Only an exact repetition is needed: the lines from the start of the listing below through the line that contains "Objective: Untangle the", pictures omitted.

[Data shown — start]

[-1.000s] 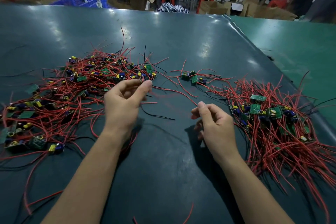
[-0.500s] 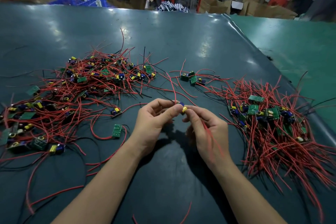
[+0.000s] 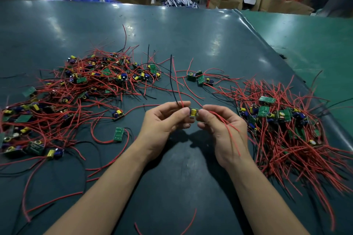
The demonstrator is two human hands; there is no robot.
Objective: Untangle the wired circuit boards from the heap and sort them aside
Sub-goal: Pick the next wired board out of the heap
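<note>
Both hands (image 3: 193, 122) pinching one small circuit board (image 3: 193, 112), red wires (image 3: 227, 124) trailing, tangled heap (image 3: 80, 89) left, sorted pile (image 3: 282, 126) right

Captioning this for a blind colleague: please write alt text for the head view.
Two hands, left hand and right hand, pinch a small circuit board between them above a dark table. Tangled red-wired boards lie left; a sorted pile lies right.

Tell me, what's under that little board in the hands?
Below the small yellow-topped circuit board lie bare dark green table and the hands' shadow. The fingers hide its ends, and its underside faces away.
</note>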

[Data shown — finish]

**Exercise response**
[-1.000s] 
[-0.500s] 
[+0.000s] 
The demonstrator is two human hands; there is no robot.
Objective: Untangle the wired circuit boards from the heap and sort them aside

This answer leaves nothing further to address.